**DIRECTIONS FOR THIS TASK:** Each line from the opening of the material through the line holding "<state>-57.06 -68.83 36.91" needs to be returned exactly, with the pictures left out.

+++ DATA SECTION

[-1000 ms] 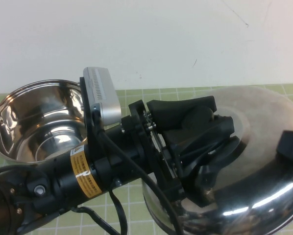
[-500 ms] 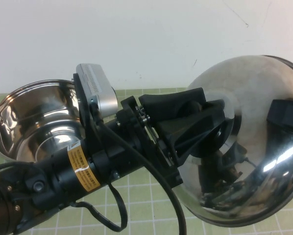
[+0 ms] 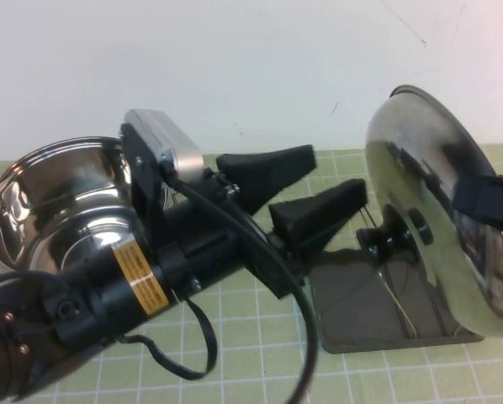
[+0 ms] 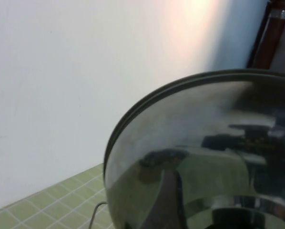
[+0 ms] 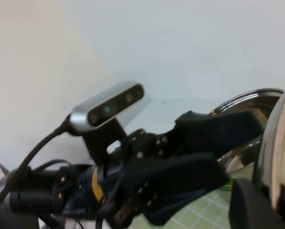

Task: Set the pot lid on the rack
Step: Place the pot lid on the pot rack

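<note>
One pot point(image 3: 62, 210), upper left, is empty. The lid point(image 3: 441, 210) stands on edge over the rack point(image 3: 386, 311), knob point(image 3: 384, 241) facing left. Left gripper point(image 3: 306, 198) centre, fingers spread; right gripper point(image 3: 487, 202) at right edge, pinching the lid.

The pot point(image 3: 54, 206) sits at the worktop's point(image 3: 235, 337) left. The rack point(image 3: 386, 307) lies to the right, with the lid point(image 3: 441, 210) standing on edge over it. The left pincer point(image 3: 319, 189) is between pot and lid, and the right pincer point(image 3: 487, 202) is at the lid's right.
</note>
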You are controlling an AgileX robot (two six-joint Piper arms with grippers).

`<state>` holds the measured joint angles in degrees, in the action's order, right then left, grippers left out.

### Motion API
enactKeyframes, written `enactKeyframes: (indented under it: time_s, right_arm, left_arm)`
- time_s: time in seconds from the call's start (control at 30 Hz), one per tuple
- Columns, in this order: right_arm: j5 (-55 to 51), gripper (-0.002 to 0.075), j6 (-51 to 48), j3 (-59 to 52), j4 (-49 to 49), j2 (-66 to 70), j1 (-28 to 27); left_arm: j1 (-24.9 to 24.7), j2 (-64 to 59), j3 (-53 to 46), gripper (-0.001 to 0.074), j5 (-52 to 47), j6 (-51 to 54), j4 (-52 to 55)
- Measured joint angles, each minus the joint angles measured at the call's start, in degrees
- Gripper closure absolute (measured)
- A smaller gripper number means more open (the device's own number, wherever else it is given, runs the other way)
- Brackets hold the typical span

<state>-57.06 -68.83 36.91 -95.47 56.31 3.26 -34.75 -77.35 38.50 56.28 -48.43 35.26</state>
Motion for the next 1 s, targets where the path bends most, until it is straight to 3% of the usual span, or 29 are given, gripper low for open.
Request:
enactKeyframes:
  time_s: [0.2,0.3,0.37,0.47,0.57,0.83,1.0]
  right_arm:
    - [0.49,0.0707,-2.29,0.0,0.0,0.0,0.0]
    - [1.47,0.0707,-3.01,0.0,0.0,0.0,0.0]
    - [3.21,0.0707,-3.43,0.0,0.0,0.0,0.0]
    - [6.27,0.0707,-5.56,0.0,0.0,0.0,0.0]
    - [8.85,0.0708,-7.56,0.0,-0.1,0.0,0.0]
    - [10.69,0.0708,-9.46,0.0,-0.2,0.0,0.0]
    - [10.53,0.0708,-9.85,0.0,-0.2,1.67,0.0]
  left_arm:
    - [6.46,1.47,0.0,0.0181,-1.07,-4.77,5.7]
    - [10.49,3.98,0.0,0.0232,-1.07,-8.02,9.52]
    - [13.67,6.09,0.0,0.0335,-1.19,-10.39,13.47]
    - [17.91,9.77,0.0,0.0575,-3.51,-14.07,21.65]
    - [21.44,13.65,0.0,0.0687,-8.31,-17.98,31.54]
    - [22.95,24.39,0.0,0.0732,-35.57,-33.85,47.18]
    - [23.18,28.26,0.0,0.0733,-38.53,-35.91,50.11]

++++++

**SOLUTION FOR THIS TASK:**
[-1000 ms] 
[-500 ms] 
[+0 ms] 
[+0 ms] 
[+0 ms] 

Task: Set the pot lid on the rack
Step: Place the pot lid on the pot rack

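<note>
One pot point(image 3: 62, 210), upper left, is empty. The lid point(image 3: 441, 210) stands on edge over the rack point(image 3: 386, 311), knob point(image 3: 384, 241) facing left. Left gripper point(image 3: 306, 198) centre, fingers spread; right gripper point(image 3: 487, 202) at right edge, pinching the lid.

The pot point(image 3: 54, 206) sits at the worktop's point(image 3: 235, 337) left. The rack point(image 3: 386, 307) lies to the right, with the lid point(image 3: 441, 210) standing on edge over it. The left pincer point(image 3: 319, 189) is between pot and lid, and the right pincer point(image 3: 487, 202) is at the lid's right.
</note>
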You are controlling an AgileX robot (two six-joint Piper arms with grippers).

`<state>` holds the measured joint angles in degrees, in the action's order, right then left, grippers left out.

### Motion API
enactKeyframes, written `enactKeyframes: (indented under it: time_s, right_arm, left_arm)`
- time_s: time in seconds from the call's start (control at 30 Hz), one per tuple
- Columns, in this order: right_arm: j5 (-55 to 51), gripper (-0.002 to 0.075), j6 (-51 to 48), j3 (-59 to 52), j4 (-49 to 49), j2 (-66 to 70), j1 (-28 to 27); left_arm: j1 (-24.9 to 24.7), j2 (-64 to 59), j3 (-53 to 46), gripper (-0.001 to 0.074), j5 (-52 to 47), j6 (-51 to 54), j4 (-52 to 55)
- Measured joint angles, each minus the joint angles measured at the call's start, in degrees
- Gripper closure absolute (measured)
- A smaller gripper number means more open (the device's own number, wherever else it is given, runs the other way)
- Brackets hold the typical span

<state>-57.06 -68.83 36.91 -95.47 56.31 3.26 -34.75 -77.35 38.50 56.28 -48.43 35.26</state>

The output shown is complete.